As best it did please him:       his vessel he loaded,
Shining ornaments,       on the ship’s bosom carried,
Kinsman of Wæls:       the drake in heat melted. — 60.

{Sigemund was widely famed.}

He was farthest famed of,       fugitive pilgrims,
Mid wide-scattered world-folk,       for works of great prowess,
War-troopers’ shelter:       hence waxed he in honor.[4.]

{Heremod, an unfortunate Danish king, is introduced by way of contrast.}

Afterward Heremod’s,       hero-strength failed him,
His vigor and valor.       ‘Mid venomous haters, — 65.
To the hands of foemen,       he was foully delivered,
Offdriven early.       Agony-billows, — 900.

{Unlike Sigemund and Beowulf, Heremod was a burden to his people.}

Oppressed him too long,       to his people he became then,
To all the athelings,       an ever-great burden;
And the daring one’s journey,       in days of yore, — 70.
Many wise men,       were wont to deplore,
Such as hoped he would bring them,       help in their sorrow,
That the son of their ruler,       should rise into power,
Holding the headship,       held by his fathers,
Should govern the people,       the gold-hoard and borough, — 75.
The kingdom of heroes,       the realm of the Scyldings.

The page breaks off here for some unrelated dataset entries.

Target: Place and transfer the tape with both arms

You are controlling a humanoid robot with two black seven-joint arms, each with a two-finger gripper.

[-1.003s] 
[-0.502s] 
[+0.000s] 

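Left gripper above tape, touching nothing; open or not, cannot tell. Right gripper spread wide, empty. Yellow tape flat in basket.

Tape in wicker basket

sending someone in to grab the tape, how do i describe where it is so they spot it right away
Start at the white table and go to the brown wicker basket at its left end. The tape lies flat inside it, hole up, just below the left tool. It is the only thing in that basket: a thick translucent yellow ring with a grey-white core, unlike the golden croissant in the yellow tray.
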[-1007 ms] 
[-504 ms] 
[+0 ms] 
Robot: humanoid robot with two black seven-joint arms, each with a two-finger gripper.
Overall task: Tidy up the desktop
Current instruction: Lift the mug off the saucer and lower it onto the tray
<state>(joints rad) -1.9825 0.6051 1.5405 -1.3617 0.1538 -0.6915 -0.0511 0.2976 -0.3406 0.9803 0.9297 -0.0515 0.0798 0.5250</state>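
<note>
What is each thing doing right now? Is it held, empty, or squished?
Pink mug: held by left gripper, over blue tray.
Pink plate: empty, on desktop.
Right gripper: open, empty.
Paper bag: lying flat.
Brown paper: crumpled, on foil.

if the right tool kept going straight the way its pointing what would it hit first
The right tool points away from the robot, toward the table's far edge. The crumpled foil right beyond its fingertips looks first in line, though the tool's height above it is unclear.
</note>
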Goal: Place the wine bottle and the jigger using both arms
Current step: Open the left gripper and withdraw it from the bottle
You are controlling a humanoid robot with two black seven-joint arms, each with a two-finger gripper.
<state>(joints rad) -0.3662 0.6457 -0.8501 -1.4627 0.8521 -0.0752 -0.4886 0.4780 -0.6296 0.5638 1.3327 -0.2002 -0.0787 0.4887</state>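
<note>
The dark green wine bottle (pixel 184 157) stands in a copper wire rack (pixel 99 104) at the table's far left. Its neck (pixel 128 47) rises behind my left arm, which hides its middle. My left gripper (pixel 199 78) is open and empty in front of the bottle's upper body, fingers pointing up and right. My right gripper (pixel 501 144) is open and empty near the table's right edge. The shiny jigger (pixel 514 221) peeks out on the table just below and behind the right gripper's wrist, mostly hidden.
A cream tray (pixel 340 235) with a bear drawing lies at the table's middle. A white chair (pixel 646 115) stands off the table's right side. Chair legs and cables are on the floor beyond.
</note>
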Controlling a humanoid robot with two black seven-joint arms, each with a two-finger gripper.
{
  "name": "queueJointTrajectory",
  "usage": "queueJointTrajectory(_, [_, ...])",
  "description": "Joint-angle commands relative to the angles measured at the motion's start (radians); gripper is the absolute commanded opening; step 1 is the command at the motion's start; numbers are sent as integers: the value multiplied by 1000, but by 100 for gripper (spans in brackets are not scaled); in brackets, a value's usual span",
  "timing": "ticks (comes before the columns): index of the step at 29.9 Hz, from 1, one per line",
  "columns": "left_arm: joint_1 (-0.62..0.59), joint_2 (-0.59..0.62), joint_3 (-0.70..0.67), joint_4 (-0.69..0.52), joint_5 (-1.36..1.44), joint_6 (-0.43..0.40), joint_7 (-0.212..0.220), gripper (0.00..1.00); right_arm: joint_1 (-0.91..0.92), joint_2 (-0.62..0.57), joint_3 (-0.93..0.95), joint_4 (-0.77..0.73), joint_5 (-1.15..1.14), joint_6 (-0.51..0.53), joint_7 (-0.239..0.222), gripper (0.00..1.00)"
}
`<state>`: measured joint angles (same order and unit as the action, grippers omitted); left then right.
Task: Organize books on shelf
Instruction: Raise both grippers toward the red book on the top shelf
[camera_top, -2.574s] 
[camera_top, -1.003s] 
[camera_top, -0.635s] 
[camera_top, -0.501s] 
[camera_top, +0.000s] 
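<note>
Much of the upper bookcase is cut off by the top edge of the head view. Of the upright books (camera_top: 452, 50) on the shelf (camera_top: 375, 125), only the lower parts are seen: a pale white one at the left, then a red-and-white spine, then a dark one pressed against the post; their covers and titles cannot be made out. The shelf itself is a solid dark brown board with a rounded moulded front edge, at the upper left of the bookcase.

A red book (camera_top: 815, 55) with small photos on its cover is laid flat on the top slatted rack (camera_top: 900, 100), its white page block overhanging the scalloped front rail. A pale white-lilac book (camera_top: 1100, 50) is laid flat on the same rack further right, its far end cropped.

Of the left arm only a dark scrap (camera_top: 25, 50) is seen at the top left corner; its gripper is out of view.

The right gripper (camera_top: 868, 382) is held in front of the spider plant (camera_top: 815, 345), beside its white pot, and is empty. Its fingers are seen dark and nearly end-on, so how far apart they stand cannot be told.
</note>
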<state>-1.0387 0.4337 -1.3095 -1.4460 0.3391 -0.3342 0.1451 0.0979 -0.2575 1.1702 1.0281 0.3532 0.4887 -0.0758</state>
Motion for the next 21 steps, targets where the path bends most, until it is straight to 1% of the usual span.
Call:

{Beowulf is an honor to his race.}

He to all men became then,       far more beloved, — 1000.
Higelac’s kinsman,       to kindreds and races,
To his friends much dearer;       him malice assaulted.–

{The story is resumed.}

Oft running and racing,       on roadsters they measured, — 80.
The dun-colored highways.       Then the light of the morning,
Was hurried and hastened.       Went henchmen in numbers,
To the beautiful building,       bold ones in spirit,
To look at the wonder;       the liegelord himself then,
From his wife-bower wending,       warden of treasures, — 85.
Glorious trod,       with troopers unnumbered,
Famed for his virtues,       and with him the queen-wife, — 1010.
Measured the mead-ways,       with maidens attending.

— NOTES —

[1.] S. emends, suggesting ‘déop’ for ‘déog,’ and removing semicolon after ‘wéol.’ The two half-lines ‘welling … hid him’ would then read: The bloody deep welled with sword-gore. B. accepts ‘déop’ for ‘déog,’ but reads ‘déað-fæges’: The deep boiled with the sword-gore of the death-doomed one.
[2.] Another and quite different rendering of this passage is as follows: Oft a liegeman of the king, a fame-covered man mindful of songs, who very many ancient traditions remembered (he found other word-groups accurately bound together) began afterward to tell of Beowulf’s adventure, skilfully to narrate it, etc.
[3.] Might ‘guma gilp-hladen’ mean ‘a man laden with boasts of the deeds of others’?
[4.] t.B. accepts B.’s ‘hé þæs áron þáh’ as given by H.-So., but puts a comma after ‘þáh,’ and takes ‘siððan’ as introducing a dependent clause: He throve in honor since Heremod’s strength … had decreased.